The authors evaluate the proposed LISTA‑Transformer on the widely used Case Western Reserve University (CWRU) bearing dataset, which includes five classes (normal, inner‑race fault, outer‑race fault, ball fault, and a combined fault) under multiple load and speed conditions. Comparative experiments involve traditional signal‑processing methods (SVM with CWT), CNN‑LSTM, a standard Vision Transformer, and a recent multi‑head attention based VSTNN model. The LISTA‑Transformer achieves an average classification accuracy of 98.5 %, outperforming the best baseline by 3.3 %–5 %. Moreover, it reduces the number of trainable parameters by roughly 20 % and lowers FLOPs, leading to faster convergence during training. Confusion‑matrix analysis shows particularly high precision and recall for the outer‑race fault class, which is often the most challenging to distinguish.

Ablation studies explore the impact of the number of LISTA iterations and the dimensionality of the sparse code. Results confirm that the sparse encoder contributes significantly to performance gains, as removing LISTA drops accuracy to the level of a plain ViT. The paper also discusses limitations: CWT preprocessing adds computational overhead, and LISTA’s hyper‑parameters (iteration count, threshold initialization) can be dataset‑specific, potentially hindering real‑time deployment. Future work is suggested to investigate lightweight time‑frequency transforms (e.g., multi‑resolution wavelets) and automated hyper‑parameter optimization (e.g., Bayesian search) to further improve efficiency and adaptability.

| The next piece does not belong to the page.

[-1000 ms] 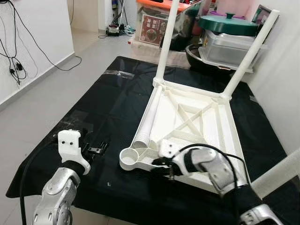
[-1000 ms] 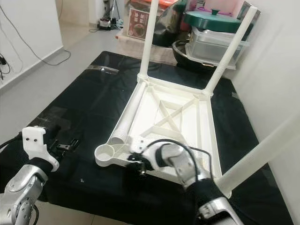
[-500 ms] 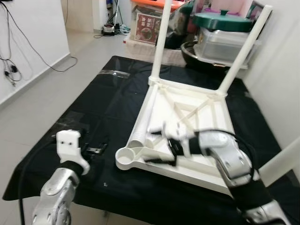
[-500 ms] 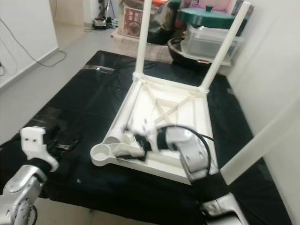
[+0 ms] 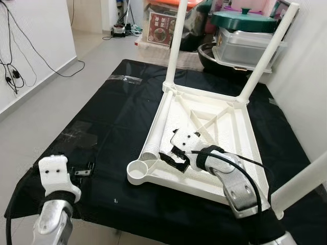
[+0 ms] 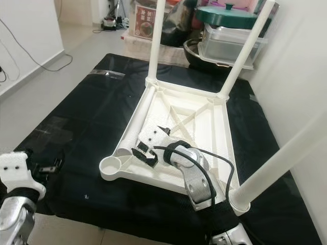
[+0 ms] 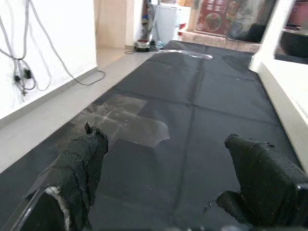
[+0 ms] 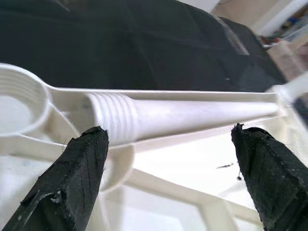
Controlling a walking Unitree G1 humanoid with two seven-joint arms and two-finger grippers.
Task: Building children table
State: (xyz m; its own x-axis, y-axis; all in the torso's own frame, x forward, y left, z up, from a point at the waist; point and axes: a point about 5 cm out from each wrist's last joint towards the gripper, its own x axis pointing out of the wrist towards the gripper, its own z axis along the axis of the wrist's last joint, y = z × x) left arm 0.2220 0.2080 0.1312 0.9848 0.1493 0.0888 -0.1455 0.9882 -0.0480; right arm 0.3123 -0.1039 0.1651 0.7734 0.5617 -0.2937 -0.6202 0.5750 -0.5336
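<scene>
Your children's table (image 5: 204, 135) lies upside down on the black-covered worktop (image 5: 117, 117), underside ribs up. You have three legs screwed in: two upright at the far corners (image 5: 175, 43) (image 5: 265, 51), one at the near right corner (image 5: 301, 186). The loose fourth leg (image 5: 159, 127) lies along the table's left rail, threaded end near the empty corner socket (image 5: 139, 172). Right gripper (image 5: 173, 158): over the table's near left part, just beside that leg's threaded end, fingers (image 8: 72, 183) spread wide, holding nothing. Left gripper (image 7: 168, 183): low over the worktop's near left corner, well apart from the table, fingers (image 7: 77, 168) parted, empty. Storage boxes and a green lid (image 5: 248, 23) sit beyond the worktop
</scene>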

In summary, the study presents a novel fault‑diagnosis framework that synergistically combines sparse coding and attention mechanisms. By converting vibration signals into informative time‑frequency images, sparsifying them with a learnable LISTA encoder, and finally extracting global dependencies with a Vision Transformer, the model achieves state‑of‑the‑art accuracy on a benchmark bearing dataset while maintaining a relatively compact architecture. This approach offers a promising direction for intelligent condition monitoring in industrial settings, especially where both local detail and global context are critical for reliable fault detection.